Shane Strange—Cultural Theory and Special Issues

Shane Strange is a doctoral candidate in Writing at the University of Canberra where he also tutors and lectures in writing and literary studies. His research interests include creative labour and cultural work; subjectivity and creative practice and cultural representations of the city. He is a writer of essays, short fiction and creative non-fiction who has been published widely in Australia. In 2014, he was a contributor to, and co-editor of the book Creative manoeuvres: writing, making, being  (Cambridge Scholars Press).

Rachel Robertson—Creative and Narrative Nonfiction

Dr Rachel Robertson is Head of the Department of Communication and Cultural Studies at Curtin University, Western Australia. She is author of Reaching One Thousand, which was shortlisted for the 2013 National Biography Award, and she won the 2008 Australian Book Review Calibre Award for Outstanding Essay. Rachel's research interests include life writing, creative and narrative non-fiction, and critical disability studies.
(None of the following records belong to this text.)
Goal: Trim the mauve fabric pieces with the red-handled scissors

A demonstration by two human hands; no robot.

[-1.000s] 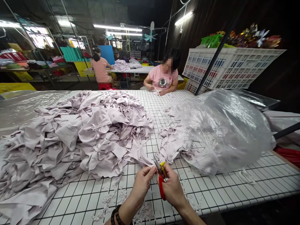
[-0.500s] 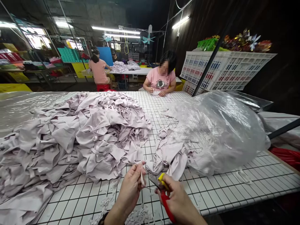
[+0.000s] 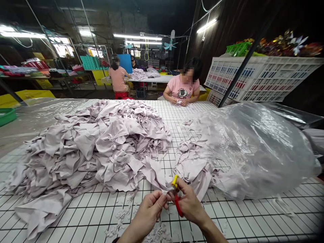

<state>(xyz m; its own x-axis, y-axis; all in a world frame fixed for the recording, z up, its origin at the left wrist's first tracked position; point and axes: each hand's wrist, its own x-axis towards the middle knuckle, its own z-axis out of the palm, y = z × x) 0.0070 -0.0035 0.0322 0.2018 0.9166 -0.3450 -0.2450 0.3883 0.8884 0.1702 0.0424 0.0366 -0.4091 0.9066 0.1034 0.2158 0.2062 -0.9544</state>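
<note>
Between thumb and fingers, my left hand [image 3: 149, 208] pinches the end of a pale lilac fabric piece [image 3: 155, 170], which stretches back toward the big heap. My right hand [image 3: 191, 204] is wrapped round scissors [image 3: 179, 204] with one red and one yellow handle. Their blades are mostly hidden at the pinched cloth, close to my left fingertips. To the left lies a large heap of lilac fabric pieces [image 3: 88, 145]. A smaller pile [image 3: 193, 165] sits just beyond my right hand. Small fabric scraps [image 3: 158, 233] are scattered below my hands.
A clear plastic bag [image 3: 260, 152] with fabric covers the right of the gridded table [image 3: 83, 216]. White crates [image 3: 258, 76] stand behind it, beside a slanted dark pole [image 3: 240, 72]. Across the table a person in pink [image 3: 183, 89] handles fabric. A green basin [image 3: 7, 116] is at far left.
My hands have come together, bringing the scissors to the cloth at my left fingertips. A fabric piece now stretches from the heap to my left hand. The view has swung left.
</note>
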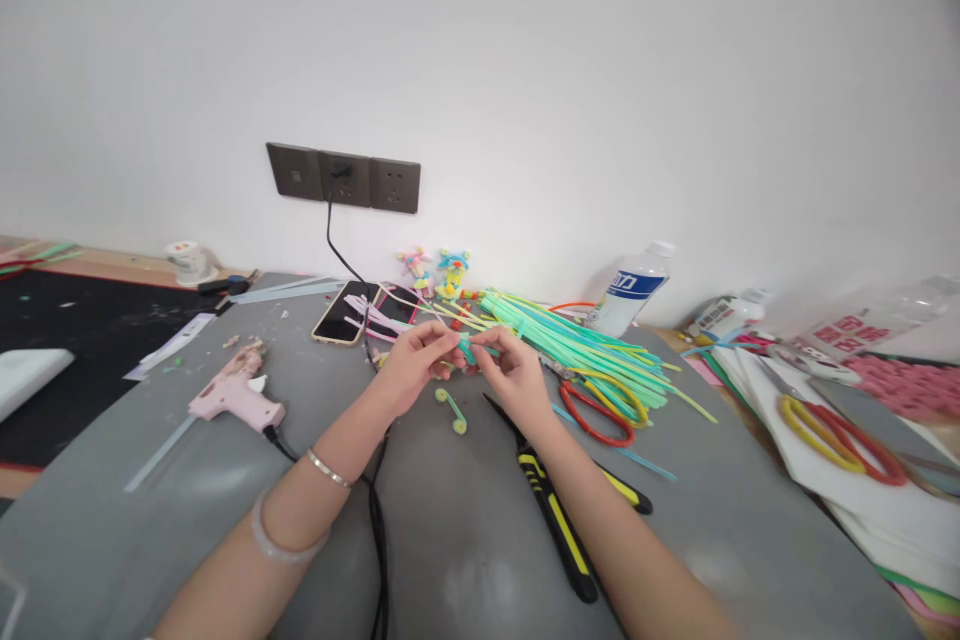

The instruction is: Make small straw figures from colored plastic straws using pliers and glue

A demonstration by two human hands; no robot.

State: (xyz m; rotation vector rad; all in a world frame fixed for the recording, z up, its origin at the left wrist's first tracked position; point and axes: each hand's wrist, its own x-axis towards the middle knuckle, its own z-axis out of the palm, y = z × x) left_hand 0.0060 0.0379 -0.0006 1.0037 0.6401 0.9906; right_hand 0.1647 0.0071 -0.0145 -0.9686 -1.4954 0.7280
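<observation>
My left hand [415, 363] and my right hand [511, 370] meet above the middle of the grey table [465, 540]. Both pinch a small teal strip [469, 350] held between their fingertips. A green strip with curled ends [452, 410] lies on the table just below the hands. Behind the hands lies a pile of green, teal and yellow strips [585, 345]. Black-and-yellow pliers [559, 520] lie under my right forearm.
A pink glue gun [234, 393] lies at the left, its black cord [377, 530] running toward me. A phone [343, 313], two small craft figures [435, 272], a water bottle [631, 292], red-and-yellow scissors [836, 430], paper sheets [885, 510] and a wall socket [343, 177] surround the work area.
</observation>
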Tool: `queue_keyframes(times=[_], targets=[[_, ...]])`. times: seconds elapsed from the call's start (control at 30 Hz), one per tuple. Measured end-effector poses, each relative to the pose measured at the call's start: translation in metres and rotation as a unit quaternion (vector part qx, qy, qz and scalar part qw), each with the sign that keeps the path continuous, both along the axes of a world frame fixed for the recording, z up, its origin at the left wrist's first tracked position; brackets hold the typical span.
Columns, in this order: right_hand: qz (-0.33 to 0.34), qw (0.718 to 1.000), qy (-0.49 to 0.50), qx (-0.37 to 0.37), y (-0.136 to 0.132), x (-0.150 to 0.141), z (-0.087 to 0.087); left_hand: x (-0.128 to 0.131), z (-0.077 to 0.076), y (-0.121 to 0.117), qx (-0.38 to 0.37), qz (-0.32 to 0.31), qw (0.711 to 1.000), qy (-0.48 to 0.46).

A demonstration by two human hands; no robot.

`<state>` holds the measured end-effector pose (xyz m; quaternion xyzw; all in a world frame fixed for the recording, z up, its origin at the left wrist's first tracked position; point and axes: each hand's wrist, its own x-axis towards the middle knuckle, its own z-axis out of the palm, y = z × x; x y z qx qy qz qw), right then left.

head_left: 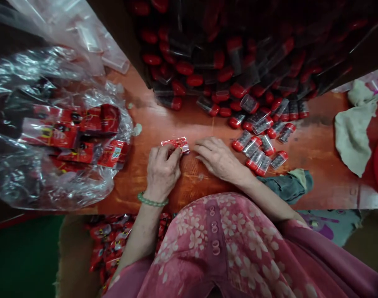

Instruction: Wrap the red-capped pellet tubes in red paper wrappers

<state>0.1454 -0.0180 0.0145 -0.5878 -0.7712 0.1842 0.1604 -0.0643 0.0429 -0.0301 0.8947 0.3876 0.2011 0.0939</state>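
The small red plastic packet (175,145) lies at the frame's centre on the table (319,145), long axis nearly crosswise, its left part gripped by the curled fingers (168,152) of the left hand (162,171), while the open, flat right hand (220,159) rests just beside its right end.

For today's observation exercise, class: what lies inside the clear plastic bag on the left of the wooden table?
The clear plastic bag holds red printed packets, visible through the film. Whatever lies beneath the top layer is hidden by those packets and the creased plastic.
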Motion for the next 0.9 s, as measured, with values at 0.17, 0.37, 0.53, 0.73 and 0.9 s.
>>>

Rachel is Reflections Editor of the journal Life Writing and an Editorial Adviser for Australian Book Review. Recent publications include a chapter in the book Literature as translation/translation as literature and an article on cognitive difference in Australian fiction in The Australasian Journal of Popular Culture (2014). She is co-editor of a forthcoming anthology of women's writing called Purple prose.

Jen Crawford—International Poetry

Jen Crawford is the author of five poetry books and chapbooks, including Admissions (2000), Bad appendix (2008) and Pop riveter (2011). She is an Assistant Professor of Creative Writing at the University of Canberra, and has also taught in New Zealand and Singapore, where she was the founding coordinator of Nanyang Technological University’s Creative Writing Programme. She is a member of the advisory board for Poetry New Zealand, and a contributing editor to Axon and the Journal of Poetics Research. She received her PhD from the University of Wollongong in 2005 for a dissertation focused on magical child characters as they appear in millennial New Zealand fiction.

Amy Lin—Editorial Support

Amy Lin is a Perth poet and PhD candidate at the University of Western Australia. Her research explores mental illness in the poetry of Francis Webb, Bruce Beaver and Michael Dransfield, focusing on representations of a lyric subject in dissolution. Amy’s poetry has been published or is forthcoming in Verity La, Axon, Cordite, Westerly, and Social Alternatives.

Note
A special thanks to the late Sandra Burr, who was a member of the Axon editorial team from its beginning until her death in 2014. Thanks, too, to Scott Brook who served on the Axon editorial committee from 2011-14.